• _TASK INSTRUCTIONS_:
Look through the records and copy each line that has "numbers" in it.

• _GIVEN RECORDS_:
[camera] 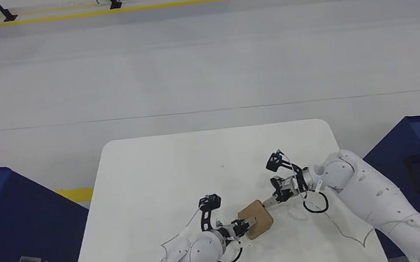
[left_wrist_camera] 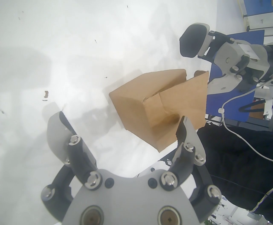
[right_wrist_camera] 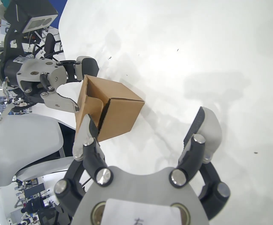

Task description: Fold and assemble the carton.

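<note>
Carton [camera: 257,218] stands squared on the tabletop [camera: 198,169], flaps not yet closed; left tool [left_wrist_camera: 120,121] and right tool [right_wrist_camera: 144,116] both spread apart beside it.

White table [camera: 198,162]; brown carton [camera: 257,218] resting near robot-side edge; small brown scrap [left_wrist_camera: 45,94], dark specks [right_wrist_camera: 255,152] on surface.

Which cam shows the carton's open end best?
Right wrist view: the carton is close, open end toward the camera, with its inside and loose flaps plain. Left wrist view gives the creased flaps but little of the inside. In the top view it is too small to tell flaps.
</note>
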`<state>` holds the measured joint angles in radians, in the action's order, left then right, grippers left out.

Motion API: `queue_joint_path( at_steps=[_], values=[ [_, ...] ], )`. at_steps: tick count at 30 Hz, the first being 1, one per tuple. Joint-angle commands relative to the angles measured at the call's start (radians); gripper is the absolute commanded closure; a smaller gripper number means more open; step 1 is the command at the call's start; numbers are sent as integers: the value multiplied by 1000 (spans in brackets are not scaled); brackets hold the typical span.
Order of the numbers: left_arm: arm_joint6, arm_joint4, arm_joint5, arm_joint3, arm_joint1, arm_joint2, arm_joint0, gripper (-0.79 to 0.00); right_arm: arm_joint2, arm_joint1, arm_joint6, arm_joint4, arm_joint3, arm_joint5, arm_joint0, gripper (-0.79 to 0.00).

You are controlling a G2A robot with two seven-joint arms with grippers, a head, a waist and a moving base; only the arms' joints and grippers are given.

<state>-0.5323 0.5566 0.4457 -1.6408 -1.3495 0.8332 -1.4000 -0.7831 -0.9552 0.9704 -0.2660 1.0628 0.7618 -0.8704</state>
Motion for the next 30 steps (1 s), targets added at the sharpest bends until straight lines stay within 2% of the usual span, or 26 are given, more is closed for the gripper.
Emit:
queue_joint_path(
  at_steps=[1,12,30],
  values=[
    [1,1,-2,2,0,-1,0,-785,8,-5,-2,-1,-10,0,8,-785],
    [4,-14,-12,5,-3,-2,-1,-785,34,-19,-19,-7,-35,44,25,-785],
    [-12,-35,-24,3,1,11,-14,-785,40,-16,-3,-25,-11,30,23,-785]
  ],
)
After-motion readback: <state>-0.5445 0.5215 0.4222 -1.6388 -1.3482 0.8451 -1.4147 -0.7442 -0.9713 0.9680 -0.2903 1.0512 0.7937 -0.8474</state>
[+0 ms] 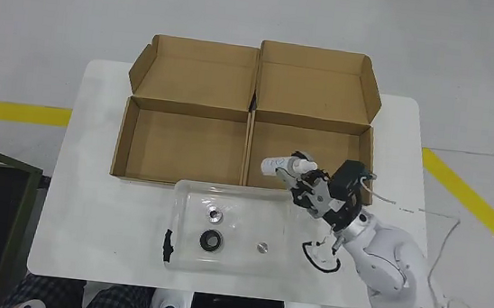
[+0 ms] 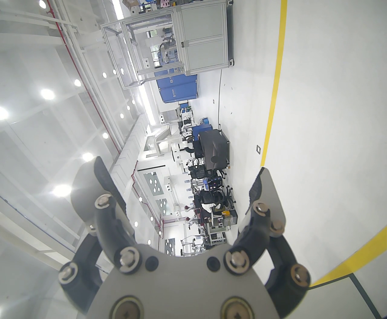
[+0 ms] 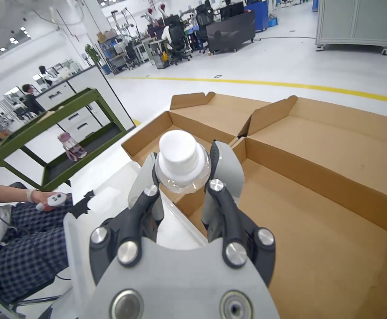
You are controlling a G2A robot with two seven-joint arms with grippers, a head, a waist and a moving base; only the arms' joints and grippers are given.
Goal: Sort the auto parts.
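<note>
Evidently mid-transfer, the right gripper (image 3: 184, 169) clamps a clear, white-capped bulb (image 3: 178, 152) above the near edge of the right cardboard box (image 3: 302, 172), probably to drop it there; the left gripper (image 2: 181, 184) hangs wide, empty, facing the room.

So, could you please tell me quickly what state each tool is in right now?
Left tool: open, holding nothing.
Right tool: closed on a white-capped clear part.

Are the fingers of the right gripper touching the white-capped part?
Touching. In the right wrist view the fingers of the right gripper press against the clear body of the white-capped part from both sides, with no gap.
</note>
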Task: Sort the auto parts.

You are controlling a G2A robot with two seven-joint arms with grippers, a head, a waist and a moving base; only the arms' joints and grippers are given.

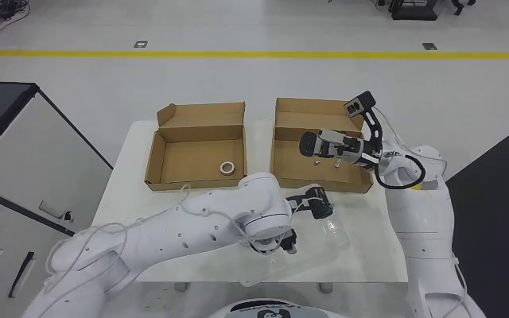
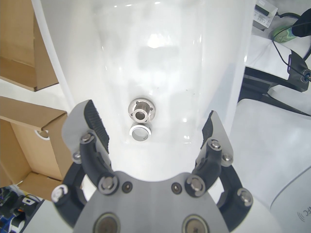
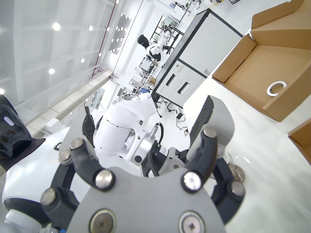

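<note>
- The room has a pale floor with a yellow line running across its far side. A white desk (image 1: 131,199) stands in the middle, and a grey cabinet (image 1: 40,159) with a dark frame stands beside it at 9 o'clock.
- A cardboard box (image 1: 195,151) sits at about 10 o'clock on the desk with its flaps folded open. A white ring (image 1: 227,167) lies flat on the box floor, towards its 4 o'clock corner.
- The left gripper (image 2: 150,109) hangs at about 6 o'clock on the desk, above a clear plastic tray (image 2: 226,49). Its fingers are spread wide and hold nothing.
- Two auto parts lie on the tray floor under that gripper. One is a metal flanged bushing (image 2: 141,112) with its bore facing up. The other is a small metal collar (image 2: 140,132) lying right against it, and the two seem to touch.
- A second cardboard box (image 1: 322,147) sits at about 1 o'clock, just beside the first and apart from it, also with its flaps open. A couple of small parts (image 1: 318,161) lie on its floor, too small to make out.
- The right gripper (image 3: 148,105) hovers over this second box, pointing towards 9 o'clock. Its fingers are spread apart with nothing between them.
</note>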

• _EXERCISE ANSWER_:
Motion API: `queue_joint_path( at_steps=[_], values=[ [_, ...] ], )`. at_steps: tick count at 30 Hz, the first being 1, one per tuple. Joint-angle commands relative to the angles measured at the call's start (radians); gripper is the absolute commanded closure; a smaller gripper number means more open; step 1 is the command at the call's start; numbers are sent as integers: the value multiplied by 1000 (spans in brackets are not scaled); brackets hold the typical span.
Order of the numbers: left_arm: arm_joint6, arm_joint4, arm_joint5, arm_joint3, arm_joint1, arm_joint2, arm_joint0, gripper (-0.79 to 0.00); right_arm: arm_joint2, arm_joint1, arm_joint6, arm_joint4, arm_joint3, arm_joint5, arm_joint0, gripper (-0.79 to 0.00).

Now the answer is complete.